Data Modeling for Distributed versus Traditional Systems
In this video, you’ll learn that the root cause of data analytics performance issues can often be traced to differences between traditional business intelligence/data warehousing (BIDW) environments and today’s distributed computing environments.
In terms of data modeling, what worked for BIDW won’t fly in the distributed compute world. For one thing, network throughput wasn’t much of an issue with BIDW. But, it’s very important when compute resources and data stores reside on different machines strung together via a network.
In a distributed scenario, it makes sense to denormalize data because every join operation generates heavy network traffic, and it also pays to focus on query optimization.
I walk into a lot of implementations where there are performance issues. And the first thing I identify is that there’s a definite skills gap. Now, a skills gap usually lies in a translation between what used to work in their traditional BIDW (business intelligence/data warehousing) world and what does work or doesn’t work in a distributive world.
The Traditional BI Data Warehouse World
And so, let me talk about the two differences between those two paradigms for a little bit. In your traditional BIDW world you had usually a single box, a big hefty machine that was connected to a really fast disk, and all your query engine had to deal with was how many compute cores and how much RAM and how many fetches to that disk. I didn’t have to worry about network throughput. I didn’t have to worry about what node was responsible for which data or any of the same concerns. I did have to be concerned with the amount of redundancy I had, because my disk was really, really expensive, and I wanted to reduce the amount of data I actually put on that disk.
The Distributive Paradigm
In the distributive world my paradigm is different. My disk is cheap. My storage is cheap.
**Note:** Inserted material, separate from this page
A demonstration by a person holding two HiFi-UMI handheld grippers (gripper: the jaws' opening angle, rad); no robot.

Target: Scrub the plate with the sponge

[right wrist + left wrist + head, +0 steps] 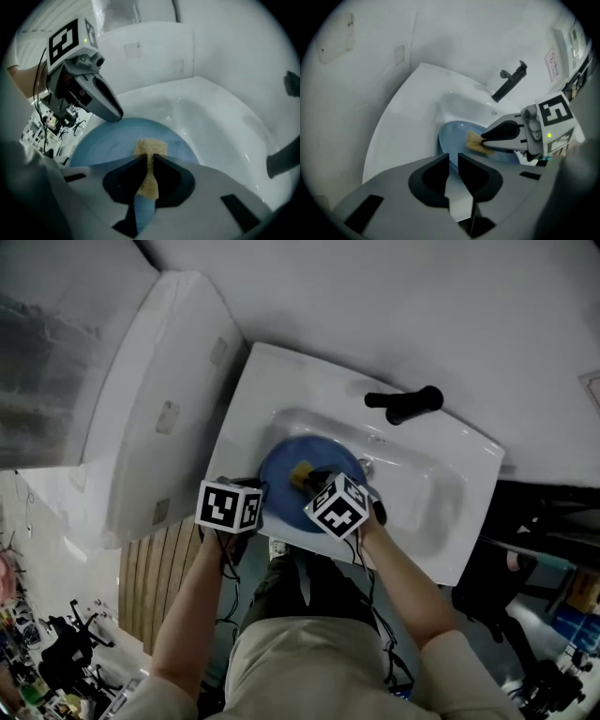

My compute is distributed across multiple individual machines, and they’re all strung together with a network. So, every operation I do I need to take the network into account. I need to take into account how utilizing or not better not utilizing the network in terms of pointing my queries to the node that has the data to which I’m interested in.
The Impact on Data Modeling
So, what does that have to do with data modeling? It has everything to do with data modeling in that if I try and have a very highly normalized schema, like what I might have done in my traditional BIDW world and translate that into the distributive world, I’m going to end up with a poorly performing system. If I understand that every join operation is going to incur a whole bunch of network traffic that is going to slow my system down and make it unusable to my users, then what I am going to do in the new distributive world is I’m going to denormalize my data, recognizing that a join operation is still the most expensive operation you’re going to incur in the distributive world.
The next thing I’m going to do is I’m going to look at how I’m fashioning my queries. I’m going to look at ways to optimize that. If I could give my SQL engine in the distributive world any kind of hint to say, “Go to node number one versus node number two,” because I know the data is on node number one, then I’m obviously going to get much more performance than saying, “I don’t know what node this is--this data is on. Go and look at all of it.” And that is where a lot of your physical data modeling comes into play.